→ **WHAT TO PRODUCE**: Filter these entries so that only lines with the word "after" remain.

[Extracted data entries]
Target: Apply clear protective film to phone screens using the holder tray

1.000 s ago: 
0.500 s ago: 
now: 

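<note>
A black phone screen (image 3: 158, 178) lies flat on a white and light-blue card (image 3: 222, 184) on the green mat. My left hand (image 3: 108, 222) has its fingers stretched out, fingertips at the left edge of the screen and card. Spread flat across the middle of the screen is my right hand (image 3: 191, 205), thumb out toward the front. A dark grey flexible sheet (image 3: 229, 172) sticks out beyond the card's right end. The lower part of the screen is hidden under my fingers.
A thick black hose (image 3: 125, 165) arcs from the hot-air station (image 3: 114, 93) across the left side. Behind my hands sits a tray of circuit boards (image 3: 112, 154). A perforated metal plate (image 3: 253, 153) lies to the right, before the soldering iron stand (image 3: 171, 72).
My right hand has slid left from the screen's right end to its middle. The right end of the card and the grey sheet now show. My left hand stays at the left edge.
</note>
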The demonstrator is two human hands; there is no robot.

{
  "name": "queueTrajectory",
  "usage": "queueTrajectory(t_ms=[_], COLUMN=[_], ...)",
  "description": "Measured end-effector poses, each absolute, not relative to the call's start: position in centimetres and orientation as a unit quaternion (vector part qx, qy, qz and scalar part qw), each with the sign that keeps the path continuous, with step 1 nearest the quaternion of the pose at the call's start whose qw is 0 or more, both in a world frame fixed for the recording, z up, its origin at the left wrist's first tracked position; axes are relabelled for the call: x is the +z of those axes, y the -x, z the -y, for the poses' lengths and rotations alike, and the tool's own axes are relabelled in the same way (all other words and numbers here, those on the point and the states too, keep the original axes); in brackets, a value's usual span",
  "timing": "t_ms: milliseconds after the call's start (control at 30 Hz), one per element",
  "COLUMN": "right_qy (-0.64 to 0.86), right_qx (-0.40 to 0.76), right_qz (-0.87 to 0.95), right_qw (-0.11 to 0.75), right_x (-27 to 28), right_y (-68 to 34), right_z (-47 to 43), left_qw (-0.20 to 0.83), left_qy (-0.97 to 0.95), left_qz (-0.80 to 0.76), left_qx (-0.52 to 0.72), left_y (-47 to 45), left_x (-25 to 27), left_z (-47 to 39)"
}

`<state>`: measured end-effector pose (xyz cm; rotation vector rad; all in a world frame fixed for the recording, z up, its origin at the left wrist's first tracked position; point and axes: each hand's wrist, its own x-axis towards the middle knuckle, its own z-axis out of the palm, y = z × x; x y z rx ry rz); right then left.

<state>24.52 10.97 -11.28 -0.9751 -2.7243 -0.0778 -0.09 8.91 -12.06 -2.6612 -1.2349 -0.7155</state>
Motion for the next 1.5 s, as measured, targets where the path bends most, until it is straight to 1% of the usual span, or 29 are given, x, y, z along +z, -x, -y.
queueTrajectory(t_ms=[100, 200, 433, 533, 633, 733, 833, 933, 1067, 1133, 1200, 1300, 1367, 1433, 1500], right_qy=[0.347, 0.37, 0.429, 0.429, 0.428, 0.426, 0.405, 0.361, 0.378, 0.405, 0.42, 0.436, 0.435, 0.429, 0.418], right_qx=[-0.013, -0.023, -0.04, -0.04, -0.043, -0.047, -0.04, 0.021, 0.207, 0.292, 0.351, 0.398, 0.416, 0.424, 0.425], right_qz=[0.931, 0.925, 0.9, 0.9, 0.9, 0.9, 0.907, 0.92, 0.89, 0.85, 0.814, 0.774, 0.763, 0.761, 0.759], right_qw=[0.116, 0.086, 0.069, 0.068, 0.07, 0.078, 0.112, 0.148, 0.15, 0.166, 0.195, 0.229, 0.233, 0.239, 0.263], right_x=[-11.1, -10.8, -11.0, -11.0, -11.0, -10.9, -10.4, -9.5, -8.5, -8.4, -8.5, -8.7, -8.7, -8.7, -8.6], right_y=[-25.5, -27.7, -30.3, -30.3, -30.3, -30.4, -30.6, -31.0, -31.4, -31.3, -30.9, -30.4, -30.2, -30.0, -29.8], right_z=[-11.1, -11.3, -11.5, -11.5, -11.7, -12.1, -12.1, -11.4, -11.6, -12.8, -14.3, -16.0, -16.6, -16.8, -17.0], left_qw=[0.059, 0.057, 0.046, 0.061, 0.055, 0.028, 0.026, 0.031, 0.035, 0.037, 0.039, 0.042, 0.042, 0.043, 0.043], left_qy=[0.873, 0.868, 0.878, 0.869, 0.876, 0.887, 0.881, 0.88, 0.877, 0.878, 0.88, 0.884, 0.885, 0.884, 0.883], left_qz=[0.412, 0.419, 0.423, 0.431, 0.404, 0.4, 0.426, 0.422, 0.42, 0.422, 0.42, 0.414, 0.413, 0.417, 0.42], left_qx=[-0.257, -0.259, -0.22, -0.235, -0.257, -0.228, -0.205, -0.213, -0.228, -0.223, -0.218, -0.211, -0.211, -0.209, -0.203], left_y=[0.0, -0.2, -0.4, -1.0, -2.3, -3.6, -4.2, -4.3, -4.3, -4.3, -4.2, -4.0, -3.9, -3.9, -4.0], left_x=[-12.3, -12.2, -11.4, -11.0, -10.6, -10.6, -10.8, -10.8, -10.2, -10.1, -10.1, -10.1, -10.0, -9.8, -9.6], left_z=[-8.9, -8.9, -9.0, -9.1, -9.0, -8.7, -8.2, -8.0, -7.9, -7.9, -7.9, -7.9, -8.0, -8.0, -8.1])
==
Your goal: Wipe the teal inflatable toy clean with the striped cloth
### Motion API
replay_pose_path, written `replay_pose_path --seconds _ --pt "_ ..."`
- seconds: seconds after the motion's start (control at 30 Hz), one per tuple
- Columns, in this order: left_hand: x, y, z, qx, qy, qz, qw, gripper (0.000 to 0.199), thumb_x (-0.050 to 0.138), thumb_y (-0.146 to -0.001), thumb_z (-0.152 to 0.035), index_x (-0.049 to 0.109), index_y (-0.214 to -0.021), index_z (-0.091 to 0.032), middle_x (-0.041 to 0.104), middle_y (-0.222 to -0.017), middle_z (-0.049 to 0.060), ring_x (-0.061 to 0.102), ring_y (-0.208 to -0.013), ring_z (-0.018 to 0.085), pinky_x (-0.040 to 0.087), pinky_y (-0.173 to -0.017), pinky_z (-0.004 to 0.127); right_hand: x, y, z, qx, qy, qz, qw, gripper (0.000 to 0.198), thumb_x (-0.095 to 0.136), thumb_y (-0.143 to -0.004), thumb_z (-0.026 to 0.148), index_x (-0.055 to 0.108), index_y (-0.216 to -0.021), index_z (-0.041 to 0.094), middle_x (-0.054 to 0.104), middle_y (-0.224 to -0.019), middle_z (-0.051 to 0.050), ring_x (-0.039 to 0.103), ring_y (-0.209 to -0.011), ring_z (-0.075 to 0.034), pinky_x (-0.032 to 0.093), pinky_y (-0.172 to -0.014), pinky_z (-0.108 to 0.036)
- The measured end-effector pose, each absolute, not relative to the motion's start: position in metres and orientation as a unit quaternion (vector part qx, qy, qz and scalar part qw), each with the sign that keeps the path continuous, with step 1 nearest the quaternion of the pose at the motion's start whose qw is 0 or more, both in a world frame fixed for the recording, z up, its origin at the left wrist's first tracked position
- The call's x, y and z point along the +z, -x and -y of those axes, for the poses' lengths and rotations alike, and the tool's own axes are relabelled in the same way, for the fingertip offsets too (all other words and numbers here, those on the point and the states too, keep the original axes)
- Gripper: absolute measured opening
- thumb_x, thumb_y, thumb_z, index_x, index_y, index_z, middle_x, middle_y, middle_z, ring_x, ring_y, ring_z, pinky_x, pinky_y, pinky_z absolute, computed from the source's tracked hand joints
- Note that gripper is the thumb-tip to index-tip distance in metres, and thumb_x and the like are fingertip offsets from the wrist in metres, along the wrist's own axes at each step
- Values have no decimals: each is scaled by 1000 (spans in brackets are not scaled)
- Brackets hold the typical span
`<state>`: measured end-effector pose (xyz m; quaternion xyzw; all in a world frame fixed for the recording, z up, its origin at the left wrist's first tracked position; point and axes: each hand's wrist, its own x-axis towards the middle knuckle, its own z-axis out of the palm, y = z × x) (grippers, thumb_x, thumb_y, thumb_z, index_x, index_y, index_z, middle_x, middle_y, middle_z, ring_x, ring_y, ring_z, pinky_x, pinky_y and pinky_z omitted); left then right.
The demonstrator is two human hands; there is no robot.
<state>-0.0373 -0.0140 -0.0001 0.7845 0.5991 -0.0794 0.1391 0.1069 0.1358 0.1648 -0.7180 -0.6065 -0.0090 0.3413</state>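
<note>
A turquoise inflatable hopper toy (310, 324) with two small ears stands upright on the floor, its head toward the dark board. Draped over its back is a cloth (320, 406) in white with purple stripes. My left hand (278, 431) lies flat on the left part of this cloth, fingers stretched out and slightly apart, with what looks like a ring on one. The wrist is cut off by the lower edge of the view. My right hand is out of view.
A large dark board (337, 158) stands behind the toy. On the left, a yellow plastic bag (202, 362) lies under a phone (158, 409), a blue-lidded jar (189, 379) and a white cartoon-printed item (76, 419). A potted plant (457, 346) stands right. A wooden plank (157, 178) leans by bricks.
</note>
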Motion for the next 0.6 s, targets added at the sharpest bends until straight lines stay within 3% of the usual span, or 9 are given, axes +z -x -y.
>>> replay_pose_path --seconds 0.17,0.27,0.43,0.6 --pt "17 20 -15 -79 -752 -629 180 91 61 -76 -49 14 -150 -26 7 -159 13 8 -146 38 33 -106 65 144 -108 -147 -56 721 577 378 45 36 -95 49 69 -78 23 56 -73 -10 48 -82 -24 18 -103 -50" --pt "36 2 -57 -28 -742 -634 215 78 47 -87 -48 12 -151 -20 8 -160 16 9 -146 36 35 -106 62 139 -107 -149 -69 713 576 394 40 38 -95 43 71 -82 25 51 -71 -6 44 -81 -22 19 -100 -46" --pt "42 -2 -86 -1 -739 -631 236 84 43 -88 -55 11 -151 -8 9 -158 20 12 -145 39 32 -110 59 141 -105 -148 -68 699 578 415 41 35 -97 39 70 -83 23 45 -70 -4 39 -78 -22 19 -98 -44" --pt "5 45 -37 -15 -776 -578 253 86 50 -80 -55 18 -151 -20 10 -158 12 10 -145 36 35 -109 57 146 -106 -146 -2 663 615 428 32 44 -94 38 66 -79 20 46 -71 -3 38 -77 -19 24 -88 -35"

→ **WRITTEN RESPONSE**:
  "timing": "t_ms: milliseconds after the call's start (control at 30 Hz), one per element",
- seconds: seconds after the motion's start (control at 30 Hz), one per tuple

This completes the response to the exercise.